A Uber planeia cortar 10% da sua força de trabalho em todo o mundo. O CEO Dara Khosrowshahi anunciou esta decisão numa mensagem enviada aos trabalhadores na quarta-feira, explicando que o objetivo é simplificar a estrutura, redefinir a estratégia e concentrar os investimentos e o talento nas maiores oportunidades. Todos os trabalhadores afetados já foram notificados, exceto nos países onde será necessário cumprir processos locais.
O crescimento registado pela Uber nos últimos cinco anos trouxe complexidade organizacional, com mais níveis hierárquicos, maior fragmentação da responsabilidade e estruturas que faziam sentido quando a empresa era menor. A empresa vai eliminar posições de coordenação, reduzir o número de níveis hierárquicos e alargar a abrangência de cada chefia, concentrando equipas onde havia duplicação de trabalho.

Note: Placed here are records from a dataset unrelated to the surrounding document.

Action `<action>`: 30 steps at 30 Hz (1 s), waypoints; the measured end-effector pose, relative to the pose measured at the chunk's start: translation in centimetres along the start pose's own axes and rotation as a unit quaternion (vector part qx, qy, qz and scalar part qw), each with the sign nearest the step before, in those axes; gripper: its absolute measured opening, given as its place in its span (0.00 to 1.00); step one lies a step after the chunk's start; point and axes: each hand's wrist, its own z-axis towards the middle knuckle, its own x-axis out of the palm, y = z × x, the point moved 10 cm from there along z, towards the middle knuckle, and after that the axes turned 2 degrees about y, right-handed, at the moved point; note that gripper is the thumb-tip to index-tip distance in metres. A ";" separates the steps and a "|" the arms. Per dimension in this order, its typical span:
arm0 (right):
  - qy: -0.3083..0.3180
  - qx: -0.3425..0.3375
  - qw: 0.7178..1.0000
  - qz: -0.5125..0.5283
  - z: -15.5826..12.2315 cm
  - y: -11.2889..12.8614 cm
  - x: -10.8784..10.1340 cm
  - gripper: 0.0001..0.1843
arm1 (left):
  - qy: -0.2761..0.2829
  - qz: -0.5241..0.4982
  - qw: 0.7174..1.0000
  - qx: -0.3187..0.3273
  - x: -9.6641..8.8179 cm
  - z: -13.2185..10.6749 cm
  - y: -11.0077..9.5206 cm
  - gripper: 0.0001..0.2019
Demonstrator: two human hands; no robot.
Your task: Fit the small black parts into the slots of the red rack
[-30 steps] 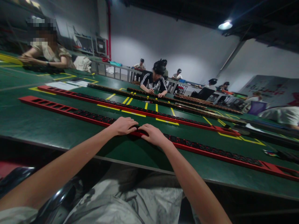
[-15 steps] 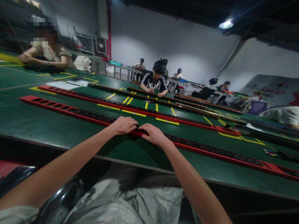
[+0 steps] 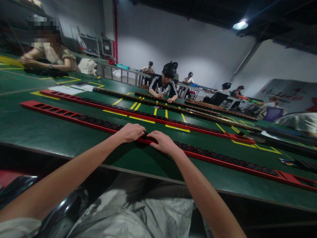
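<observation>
A long red slotted strip (image 3: 205, 159) lies across the table in front of me, with a row of black square inserts (image 3: 105, 124) in its slots. Several slots at its left end hold no insert. My left hand (image 3: 130, 133) is closed over the strip near its middle, fingers bent down on a black insert. Close beside it, my right hand (image 3: 162, 142) grips the same spot from the right, fingertips pressed together. A narrow gap separates the two hands. The fingers and palms hide most of the insert between them.
A second red strip (image 3: 71, 98) with black inserts runs parallel behind. Dark long rails (image 3: 111, 94) lie farther back. White papers (image 3: 65, 89) rest at the left, colourful wire ends (image 3: 287, 162) at the right. A co-worker (image 3: 163, 86) leans over the far side; another sits at the left.
My left hand has shifted very slightly, its fingers a touch farther from the right hand. The strips and my right hand stay in place.
</observation>
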 end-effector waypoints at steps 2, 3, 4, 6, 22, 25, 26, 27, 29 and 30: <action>-0.001 0.001 1.000 0.003 0.0 0.0 0.0 0.22 | 0.001 -0.006 1.000 -0.005 0.0 0.0 0.1 0.20; -0.001 0.001 1.000 0.005 0.0 0.0 0.0 0.23 | 0.002 -0.008 1.000 -0.007 0.0 0.0 0.1 0.20; -0.001 0.002 1.000 0.007 0.0 0.1 -0.1 0.23 | 0.003 -0.010 1.000 -0.008 0.0 0.0 0.1 0.20; -0.001 0.003 1.000 0.009 0.0 0.1 -0.1 0.23 | 0.003 -0.010 1.000 -0.010 0.1 0.0 0.2 0.19; 0.001 0.005 1.000 0.004 0.1 -0.2 0.2 0.23 | 0.008 -0.007 0.999 -0.037 0.2 -0.1 0.8 0.20; -0.001 0.003 1.000 -0.001 0.0 -0.2 0.2 0.23 | 0.003 -0.007 1.000 -0.029 0.1 -0.2 0.7 0.21; -0.001 0.003 1.000 -0.001 0.0 -0.2 0.1 0.23 | 0.000 -0.007 1.000 -0.028 0.1 -0.3 0.7 0.22; -0.002 0.002 1.000 -0.002 0.0 -0.2 0.1 0.23 | -0.001 -0.009 1.000 -0.027 0.1 -0.3 0.7 0.22; -0.001 0.001 1.000 -0.002 0.0 -0.2 0.1 0.23 | -0.005 -0.010 1.000 -0.025 0.2 -0.3 0.7 0.22; -0.001 0.001 1.000 -0.002 0.0 -0.2 0.1 0.23 | -0.005 -0.010 1.000 -0.025 0.2 -0.3 0.7 0.22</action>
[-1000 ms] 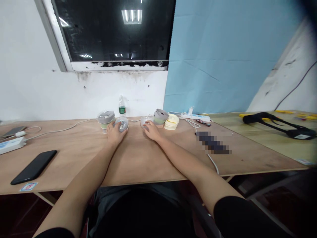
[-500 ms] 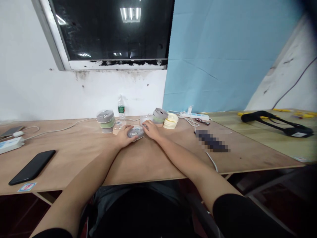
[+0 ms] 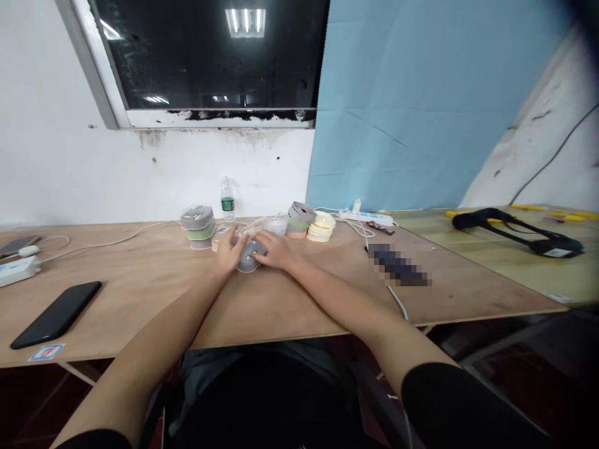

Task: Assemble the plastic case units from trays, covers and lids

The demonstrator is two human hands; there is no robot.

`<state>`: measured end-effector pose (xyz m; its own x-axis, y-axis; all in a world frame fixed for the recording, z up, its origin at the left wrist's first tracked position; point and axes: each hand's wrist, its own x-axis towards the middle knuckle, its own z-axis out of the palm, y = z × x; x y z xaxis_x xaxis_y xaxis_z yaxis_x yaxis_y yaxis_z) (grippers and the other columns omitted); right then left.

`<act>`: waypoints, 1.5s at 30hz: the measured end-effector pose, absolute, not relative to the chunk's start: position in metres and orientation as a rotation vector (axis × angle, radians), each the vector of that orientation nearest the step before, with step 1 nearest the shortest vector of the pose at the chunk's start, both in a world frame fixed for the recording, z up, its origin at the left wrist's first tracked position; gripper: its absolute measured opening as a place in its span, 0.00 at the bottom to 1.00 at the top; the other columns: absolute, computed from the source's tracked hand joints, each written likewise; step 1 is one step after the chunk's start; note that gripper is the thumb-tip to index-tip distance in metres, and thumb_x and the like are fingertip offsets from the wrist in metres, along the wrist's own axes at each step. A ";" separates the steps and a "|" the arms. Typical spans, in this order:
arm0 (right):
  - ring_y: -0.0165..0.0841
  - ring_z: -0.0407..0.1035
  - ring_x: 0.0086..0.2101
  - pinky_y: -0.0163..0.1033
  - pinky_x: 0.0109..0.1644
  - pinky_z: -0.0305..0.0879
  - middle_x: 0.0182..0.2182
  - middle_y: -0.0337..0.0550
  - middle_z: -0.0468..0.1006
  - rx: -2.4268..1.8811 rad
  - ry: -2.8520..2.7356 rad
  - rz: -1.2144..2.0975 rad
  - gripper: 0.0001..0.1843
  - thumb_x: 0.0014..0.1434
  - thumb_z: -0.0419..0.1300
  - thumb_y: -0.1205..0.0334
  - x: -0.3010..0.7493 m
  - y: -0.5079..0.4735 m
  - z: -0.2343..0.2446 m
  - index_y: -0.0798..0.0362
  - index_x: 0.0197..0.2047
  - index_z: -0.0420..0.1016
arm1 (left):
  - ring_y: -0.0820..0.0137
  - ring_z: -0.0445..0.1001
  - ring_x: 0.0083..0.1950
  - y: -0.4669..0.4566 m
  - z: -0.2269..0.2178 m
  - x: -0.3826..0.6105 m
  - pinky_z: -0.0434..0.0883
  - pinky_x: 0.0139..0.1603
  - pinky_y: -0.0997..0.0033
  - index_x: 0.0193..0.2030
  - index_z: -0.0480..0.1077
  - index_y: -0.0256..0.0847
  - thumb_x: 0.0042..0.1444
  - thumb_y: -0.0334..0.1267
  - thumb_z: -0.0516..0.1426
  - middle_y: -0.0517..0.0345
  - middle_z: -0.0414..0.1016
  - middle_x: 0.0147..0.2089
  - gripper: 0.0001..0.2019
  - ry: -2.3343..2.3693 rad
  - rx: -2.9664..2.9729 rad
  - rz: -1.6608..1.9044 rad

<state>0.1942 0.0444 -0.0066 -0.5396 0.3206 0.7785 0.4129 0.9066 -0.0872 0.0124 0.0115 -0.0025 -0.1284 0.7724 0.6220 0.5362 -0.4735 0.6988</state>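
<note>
A round grey roll point(image 3: 249, 260), like tape or ribbon, lies low on the wooden table in front of me. My left hand point(image 3: 229, 254) grips its left side. On the upper right side, my right hand point(image 3: 275, 251) has its fingers curled over the top. Clear plastic wrap point(image 3: 276, 225) lies just behind my hands. A peach-coloured roll point(image 3: 219, 236) is partly hidden behind my left hand.
At the left stands a stack of grey and green rolls point(image 3: 198, 226), with a plastic bottle point(image 3: 227, 202) behind. Further right are another grey-topped stack point(image 3: 300, 220) and cream-coloured rolls point(image 3: 321, 227). A black phone point(image 3: 57, 315) lies near the front left edge; cables cross the table.
My right hand has moved left onto the grey roll, away from the plastic wrap. The roll has shifted slightly left and toward me, and my left hand has turned more upright beside it.
</note>
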 end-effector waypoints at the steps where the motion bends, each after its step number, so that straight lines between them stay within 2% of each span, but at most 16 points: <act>1: 0.43 0.65 0.50 0.50 0.55 0.65 0.49 0.52 0.71 -0.481 -2.207 -0.141 0.24 0.57 0.60 0.51 0.189 0.041 -0.008 0.52 0.54 0.69 | 0.57 0.64 0.65 0.010 -0.003 0.015 0.61 0.65 0.55 0.64 0.62 0.37 0.61 0.57 0.50 0.43 0.66 0.64 0.32 1.418 1.952 1.616; 4: 0.45 0.62 0.53 0.52 0.58 0.63 0.52 0.55 0.67 -0.431 -2.174 -0.177 0.26 0.57 0.59 0.52 0.179 0.036 -0.009 0.53 0.57 0.67 | 0.60 0.62 0.66 0.004 -0.004 0.022 0.62 0.65 0.57 0.67 0.57 0.39 0.63 0.57 0.46 0.47 0.63 0.66 0.31 1.219 2.100 1.541; 7: 0.44 0.62 0.53 0.50 0.58 0.63 0.52 0.54 0.68 -0.457 -2.116 -0.168 0.21 0.61 0.55 0.54 0.179 0.034 -0.008 0.52 0.54 0.69 | 0.59 0.62 0.66 -0.002 -0.001 0.023 0.62 0.65 0.56 0.68 0.55 0.40 0.62 0.56 0.47 0.47 0.62 0.67 0.32 1.067 2.245 1.453; 9: 0.41 0.65 0.50 0.48 0.56 0.65 0.48 0.52 0.70 -0.512 -2.106 -0.135 0.15 0.64 0.52 0.55 0.183 0.036 -0.006 0.51 0.50 0.71 | 0.57 0.61 0.67 -0.005 0.000 0.022 0.62 0.65 0.55 0.69 0.52 0.40 0.61 0.56 0.49 0.46 0.60 0.68 0.34 1.004 2.337 1.361; 12: 0.38 0.67 0.44 0.45 0.52 0.66 0.42 0.49 0.73 -0.604 -2.017 -0.070 0.14 0.67 0.47 0.58 0.189 0.043 -0.005 0.51 0.46 0.72 | 0.54 0.59 0.68 -0.006 0.000 0.021 0.59 0.66 0.51 0.71 0.47 0.37 0.60 0.56 0.52 0.42 0.56 0.69 0.38 1.073 2.444 1.255; 14: 0.38 0.67 0.44 0.44 0.52 0.65 0.40 0.48 0.73 -0.652 -1.916 -0.044 0.14 0.67 0.47 0.59 0.194 0.050 -0.005 0.51 0.46 0.72 | 0.52 0.59 0.68 -0.005 -0.003 0.021 0.58 0.67 0.49 0.70 0.49 0.35 0.58 0.57 0.53 0.40 0.57 0.69 0.39 1.178 2.514 1.183; 19: 0.39 0.66 0.45 0.45 0.54 0.64 0.43 0.49 0.70 -0.774 -1.800 -0.058 0.16 0.66 0.47 0.63 0.216 0.076 -0.007 0.51 0.49 0.73 | 0.48 0.62 0.65 0.002 -0.011 0.018 0.59 0.65 0.46 0.62 0.63 0.35 0.55 0.58 0.56 0.39 0.64 0.64 0.35 1.352 2.631 1.004; 23: 0.40 0.66 0.47 0.47 0.56 0.63 0.45 0.51 0.69 -0.903 -1.745 -0.071 0.18 0.64 0.47 0.66 0.238 0.095 -0.012 0.53 0.50 0.75 | 0.49 0.66 0.61 0.006 -0.013 0.013 0.62 0.63 0.46 0.59 0.67 0.37 0.55 0.58 0.55 0.40 0.67 0.60 0.32 1.434 2.632 0.936; 30: 0.42 0.61 0.57 0.49 0.63 0.59 0.58 0.52 0.64 -1.116 -1.767 -0.089 0.24 0.60 0.50 0.67 0.247 0.105 -0.017 0.54 0.59 0.70 | 0.52 0.64 0.63 0.003 -0.011 0.014 0.60 0.65 0.52 0.61 0.66 0.38 0.55 0.58 0.54 0.42 0.66 0.61 0.33 1.491 2.636 0.803; 33: 0.43 0.57 0.61 0.49 0.66 0.54 0.62 0.51 0.61 -1.139 -1.839 -0.112 0.27 0.58 0.52 0.66 0.243 0.105 -0.018 0.54 0.61 0.67 | 0.50 0.63 0.64 0.002 -0.010 0.014 0.59 0.64 0.50 0.60 0.67 0.41 0.54 0.58 0.55 0.43 0.66 0.62 0.31 1.603 2.593 0.769; 36: 0.45 0.55 0.62 0.50 0.67 0.52 0.65 0.52 0.57 -1.191 -1.889 -0.126 0.31 0.56 0.55 0.65 0.240 0.107 -0.021 0.55 0.64 0.64 | 0.47 0.62 0.64 0.003 -0.011 0.012 0.59 0.63 0.48 0.61 0.66 0.41 0.52 0.62 0.55 0.41 0.65 0.62 0.35 1.690 2.517 0.743; 40: 0.46 0.51 0.64 0.51 0.67 0.51 0.66 0.53 0.53 -1.229 -1.931 -0.117 0.35 0.56 0.56 0.64 0.239 0.107 -0.025 0.56 0.67 0.59 | 0.47 0.65 0.61 0.006 -0.015 0.007 0.63 0.59 0.52 0.64 0.61 0.40 0.47 0.66 0.57 0.39 0.64 0.63 0.43 1.653 2.456 0.765; 45: 0.44 0.52 0.64 0.50 0.64 0.57 0.68 0.49 0.52 -1.192 -1.934 -0.097 0.35 0.56 0.56 0.65 0.237 0.098 -0.019 0.53 0.67 0.58 | 0.50 0.67 0.59 0.009 -0.018 0.007 0.64 0.59 0.53 0.61 0.65 0.40 0.51 0.62 0.57 0.41 0.68 0.59 0.36 1.579 2.417 0.960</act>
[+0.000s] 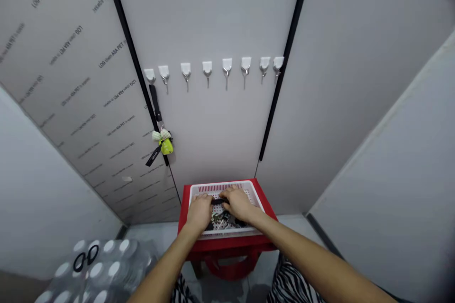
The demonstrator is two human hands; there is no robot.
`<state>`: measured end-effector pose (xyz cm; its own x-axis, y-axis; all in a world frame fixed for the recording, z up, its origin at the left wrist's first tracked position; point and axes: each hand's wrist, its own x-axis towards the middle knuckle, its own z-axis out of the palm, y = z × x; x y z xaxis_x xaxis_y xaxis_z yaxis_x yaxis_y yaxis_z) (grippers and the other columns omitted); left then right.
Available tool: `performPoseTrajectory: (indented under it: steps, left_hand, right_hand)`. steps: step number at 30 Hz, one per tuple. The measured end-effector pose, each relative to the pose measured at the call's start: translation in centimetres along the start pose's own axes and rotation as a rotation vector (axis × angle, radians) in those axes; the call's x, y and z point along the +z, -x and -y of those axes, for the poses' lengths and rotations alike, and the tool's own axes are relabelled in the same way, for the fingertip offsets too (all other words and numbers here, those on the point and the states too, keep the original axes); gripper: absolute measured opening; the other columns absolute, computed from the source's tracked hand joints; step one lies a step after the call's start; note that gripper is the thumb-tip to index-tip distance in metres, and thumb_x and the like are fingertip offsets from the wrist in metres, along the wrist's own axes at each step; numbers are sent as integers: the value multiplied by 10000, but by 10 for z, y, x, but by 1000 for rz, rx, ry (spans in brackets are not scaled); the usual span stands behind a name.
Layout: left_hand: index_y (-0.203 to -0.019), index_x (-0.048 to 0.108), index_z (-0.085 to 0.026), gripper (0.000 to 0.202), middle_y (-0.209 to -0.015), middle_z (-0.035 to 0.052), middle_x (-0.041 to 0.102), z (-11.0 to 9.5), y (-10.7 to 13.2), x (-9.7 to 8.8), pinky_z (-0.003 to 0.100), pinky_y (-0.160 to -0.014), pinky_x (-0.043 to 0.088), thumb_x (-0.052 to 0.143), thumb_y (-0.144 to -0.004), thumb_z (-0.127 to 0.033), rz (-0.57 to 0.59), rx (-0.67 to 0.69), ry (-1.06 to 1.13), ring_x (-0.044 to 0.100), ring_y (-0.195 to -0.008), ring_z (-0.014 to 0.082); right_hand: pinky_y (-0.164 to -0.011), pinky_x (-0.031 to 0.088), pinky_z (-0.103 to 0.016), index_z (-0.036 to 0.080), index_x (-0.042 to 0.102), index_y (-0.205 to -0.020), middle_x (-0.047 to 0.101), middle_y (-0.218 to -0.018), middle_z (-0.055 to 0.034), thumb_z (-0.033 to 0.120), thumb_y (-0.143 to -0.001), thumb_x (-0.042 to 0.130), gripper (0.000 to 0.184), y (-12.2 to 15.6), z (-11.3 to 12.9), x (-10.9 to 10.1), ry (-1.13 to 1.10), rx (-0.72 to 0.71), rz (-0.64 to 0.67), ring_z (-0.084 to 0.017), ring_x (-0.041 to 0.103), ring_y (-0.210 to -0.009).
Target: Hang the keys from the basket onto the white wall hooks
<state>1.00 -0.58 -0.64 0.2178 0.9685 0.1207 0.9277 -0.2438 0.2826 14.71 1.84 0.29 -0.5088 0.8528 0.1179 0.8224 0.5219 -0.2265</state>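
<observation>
Between the fingertips of the left hand (200, 209) and the right hand (239, 202), a black strap (217, 201), running roughly crosswise inside a white basket (231, 233). Right thumb and forefinger closed on the strap's right end. Left fingertips at the opposite end, touching or nearly so; impossible to tell whether pinched tight or merely resting there. Backs of both hands upward.

Just below the fingers, on the near side, a loose heap of small items (223, 221), dark, silvery and greenish bits mixed, too small to make out singly. Beneath basket and fingers alike, a red stand (266, 201), with a red loop (229, 272) at the near side.

Well beyond the fingertips, on a pale wall panel (223, 128), a row of eight hooks (227, 64) with white backing plates. From the leftmost, ahead and to the left of the left fingers, a hanging band (155, 99), black, with a yellow-green charm (166, 147) and a black tag (153, 155) at the bottom.

Well to the left of the fingers and nearer the body, white-capped bottles (117, 270), with black-handled scissors (86, 259) on top. Also nearer the body, zebra-striped trousers (295, 281).
</observation>
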Motion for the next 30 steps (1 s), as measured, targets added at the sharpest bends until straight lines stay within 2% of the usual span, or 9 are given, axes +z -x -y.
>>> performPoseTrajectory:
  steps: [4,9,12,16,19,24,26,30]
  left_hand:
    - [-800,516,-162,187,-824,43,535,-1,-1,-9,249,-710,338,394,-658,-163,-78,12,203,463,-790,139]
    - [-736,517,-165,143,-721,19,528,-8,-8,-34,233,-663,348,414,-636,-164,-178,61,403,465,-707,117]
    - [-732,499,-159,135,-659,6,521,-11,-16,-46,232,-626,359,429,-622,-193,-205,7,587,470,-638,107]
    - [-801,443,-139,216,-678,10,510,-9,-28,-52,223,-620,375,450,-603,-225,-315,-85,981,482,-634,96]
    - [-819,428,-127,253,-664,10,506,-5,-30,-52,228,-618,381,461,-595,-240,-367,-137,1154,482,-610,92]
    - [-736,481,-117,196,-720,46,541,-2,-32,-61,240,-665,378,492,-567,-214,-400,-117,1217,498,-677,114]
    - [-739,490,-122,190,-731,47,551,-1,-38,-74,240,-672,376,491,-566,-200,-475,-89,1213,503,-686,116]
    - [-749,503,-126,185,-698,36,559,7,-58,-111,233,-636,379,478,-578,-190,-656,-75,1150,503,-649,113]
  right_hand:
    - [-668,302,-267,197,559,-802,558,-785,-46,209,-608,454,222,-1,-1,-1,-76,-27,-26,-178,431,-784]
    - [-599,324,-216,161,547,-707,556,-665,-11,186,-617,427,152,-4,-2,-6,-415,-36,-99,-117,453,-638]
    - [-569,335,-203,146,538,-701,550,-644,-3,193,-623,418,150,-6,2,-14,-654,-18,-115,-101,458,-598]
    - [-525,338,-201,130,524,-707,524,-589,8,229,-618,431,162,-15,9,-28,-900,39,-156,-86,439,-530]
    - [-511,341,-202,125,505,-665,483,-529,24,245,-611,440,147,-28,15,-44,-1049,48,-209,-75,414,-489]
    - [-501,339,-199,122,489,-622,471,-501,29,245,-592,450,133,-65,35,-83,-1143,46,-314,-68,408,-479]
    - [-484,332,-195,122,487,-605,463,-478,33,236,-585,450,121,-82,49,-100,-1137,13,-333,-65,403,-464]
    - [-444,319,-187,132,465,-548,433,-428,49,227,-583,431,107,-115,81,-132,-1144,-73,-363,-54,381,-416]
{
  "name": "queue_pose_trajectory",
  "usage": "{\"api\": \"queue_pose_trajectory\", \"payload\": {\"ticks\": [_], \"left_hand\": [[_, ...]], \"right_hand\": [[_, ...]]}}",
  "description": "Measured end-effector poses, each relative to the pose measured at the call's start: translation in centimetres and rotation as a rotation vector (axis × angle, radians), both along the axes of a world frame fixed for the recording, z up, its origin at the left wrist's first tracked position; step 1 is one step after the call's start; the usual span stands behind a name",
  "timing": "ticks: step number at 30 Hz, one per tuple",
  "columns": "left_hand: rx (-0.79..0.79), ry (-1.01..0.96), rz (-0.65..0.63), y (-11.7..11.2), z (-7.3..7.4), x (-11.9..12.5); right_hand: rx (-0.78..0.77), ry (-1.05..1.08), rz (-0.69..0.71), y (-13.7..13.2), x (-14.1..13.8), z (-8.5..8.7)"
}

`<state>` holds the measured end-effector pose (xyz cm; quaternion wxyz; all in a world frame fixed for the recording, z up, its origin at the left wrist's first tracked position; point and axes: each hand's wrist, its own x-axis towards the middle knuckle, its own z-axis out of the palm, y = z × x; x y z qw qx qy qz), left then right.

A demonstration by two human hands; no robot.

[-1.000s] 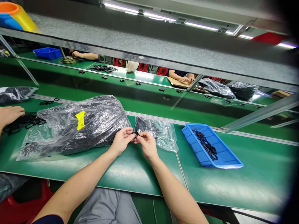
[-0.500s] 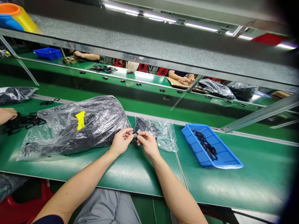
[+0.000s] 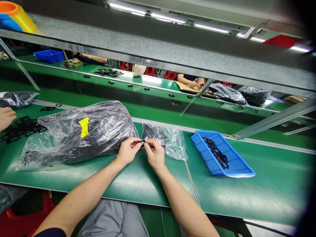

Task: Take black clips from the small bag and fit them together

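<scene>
Yellow label (image 3: 83, 127): print apparently illegible.

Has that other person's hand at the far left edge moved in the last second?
Yes. The co-worker's hand has drawn back leftward, away from the large clear plastic bag with the yellow label, which stays put.

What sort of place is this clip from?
Probably a factory assembly line: a long green conveyor belt carrying spaced black pieces, a big bag of parts, left hand and right hand pinching one small black part.
</scene>
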<state>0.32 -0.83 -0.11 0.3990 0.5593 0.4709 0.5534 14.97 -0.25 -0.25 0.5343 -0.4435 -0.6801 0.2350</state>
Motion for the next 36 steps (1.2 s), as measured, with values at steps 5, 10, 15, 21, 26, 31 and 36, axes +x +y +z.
{"api": "queue_pose_trajectory", "payload": {"ticks": [5,10,15,21,26,31,36], "left_hand": [[0.042,0.044,-0.007,-0.1,-0.2,0.1],[0.061,0.066,-0.011,-0.2,-0.3,0.1],[0.079,0.076,-0.017,-0.1,-0.2,0.0],[0.084,0.090,-0.022,-0.1,-0.1,0.0],[0.096,0.096,-0.042,-0.1,-0.1,-0.1],[0.131,0.152,-0.093,0.0,0.2,-0.3],[0.138,0.186,-0.129,0.0,0.5,-0.5]], "right_hand": [[0.068,-0.040,-0.011,-0.1,-0.1,0.2],[0.094,-0.049,-0.014,0.0,-0.1,0.2],[0.104,-0.070,0.016,0.1,0.1,0.3],[0.083,-0.099,0.067,0.3,0.5,0.6],[-0.001,-0.111,0.061,0.4,0.7,0.6],[-0.262,0.195,0.115,0.7,0.5,-0.1],[-0.413,0.384,0.171,1.1,0.4,-0.1]]}}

A Uber vai também reduzir o número de hubs chave e pedir à maioria dos trabalhadores remotos que passem a trabalhar de forma presencial, sendo que apenas 1% dos trabalhadores continuarão a teletrabalhar. O CEO garante que as decisões são difíceis, mas vão ajudar a empresa a tornar-se mais simples, rápida e capaz de investir no futuro.
A Uber emprega cerca de 600 pessoas em Portugal. Questionado pelo ECO, o braço português da empresa não adiantou se a equipa portuguesa será afetada pelos cortes, remetendo para a mensagem do CEO sem mais detalhes.